→ **ASSIGNMENT**
Among the lines below, tally those holding the string "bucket" and give the total only.

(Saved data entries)

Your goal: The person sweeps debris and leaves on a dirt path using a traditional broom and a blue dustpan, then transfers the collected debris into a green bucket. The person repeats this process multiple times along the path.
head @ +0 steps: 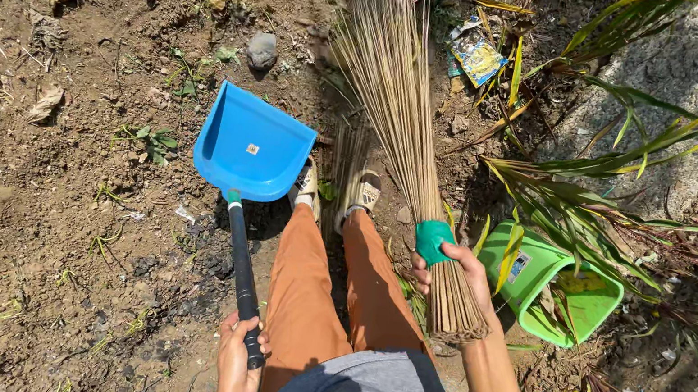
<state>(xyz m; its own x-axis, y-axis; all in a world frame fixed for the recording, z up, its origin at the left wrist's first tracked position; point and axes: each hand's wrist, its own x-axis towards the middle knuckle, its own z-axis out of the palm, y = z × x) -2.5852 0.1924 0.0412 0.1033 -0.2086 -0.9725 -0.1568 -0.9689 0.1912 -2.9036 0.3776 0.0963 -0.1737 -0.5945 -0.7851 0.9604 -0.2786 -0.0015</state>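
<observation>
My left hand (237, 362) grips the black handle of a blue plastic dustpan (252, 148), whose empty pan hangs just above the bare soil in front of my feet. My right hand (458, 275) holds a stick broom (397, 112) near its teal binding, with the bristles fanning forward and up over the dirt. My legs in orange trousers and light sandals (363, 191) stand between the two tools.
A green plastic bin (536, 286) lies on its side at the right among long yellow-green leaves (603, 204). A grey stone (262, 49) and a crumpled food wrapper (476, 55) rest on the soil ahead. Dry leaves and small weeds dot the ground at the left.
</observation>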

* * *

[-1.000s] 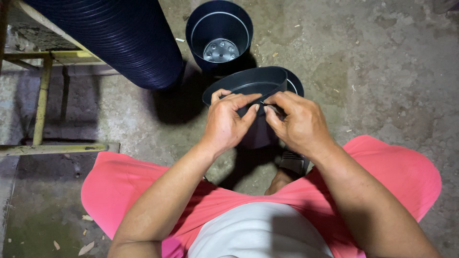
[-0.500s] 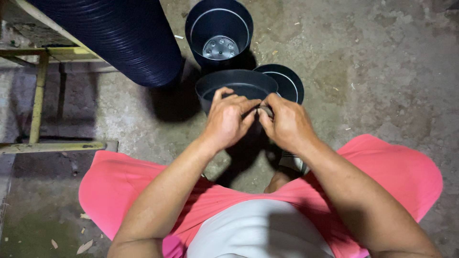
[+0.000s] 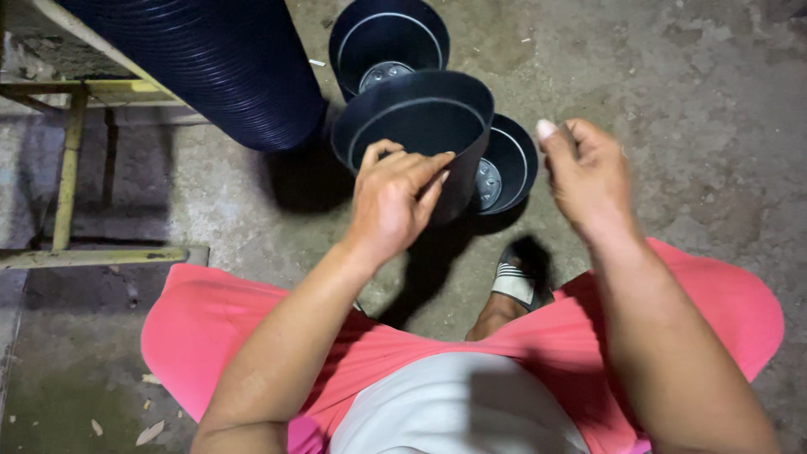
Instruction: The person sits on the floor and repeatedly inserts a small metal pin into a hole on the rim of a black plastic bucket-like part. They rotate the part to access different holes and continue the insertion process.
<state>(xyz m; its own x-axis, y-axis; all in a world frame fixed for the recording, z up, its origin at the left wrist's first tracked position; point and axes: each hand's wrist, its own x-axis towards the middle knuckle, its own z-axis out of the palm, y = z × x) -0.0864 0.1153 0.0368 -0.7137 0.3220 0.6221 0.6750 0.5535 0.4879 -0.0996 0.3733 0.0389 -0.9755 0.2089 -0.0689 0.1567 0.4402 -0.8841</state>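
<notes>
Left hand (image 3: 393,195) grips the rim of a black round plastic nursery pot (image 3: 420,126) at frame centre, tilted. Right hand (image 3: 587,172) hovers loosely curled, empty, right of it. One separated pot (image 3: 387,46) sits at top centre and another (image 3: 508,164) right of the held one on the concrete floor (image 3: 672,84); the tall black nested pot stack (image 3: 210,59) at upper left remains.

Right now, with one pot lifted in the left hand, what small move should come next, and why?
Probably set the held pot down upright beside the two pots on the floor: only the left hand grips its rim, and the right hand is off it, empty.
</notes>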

→ **RESPONSE FOR THIS EXERCISE**
2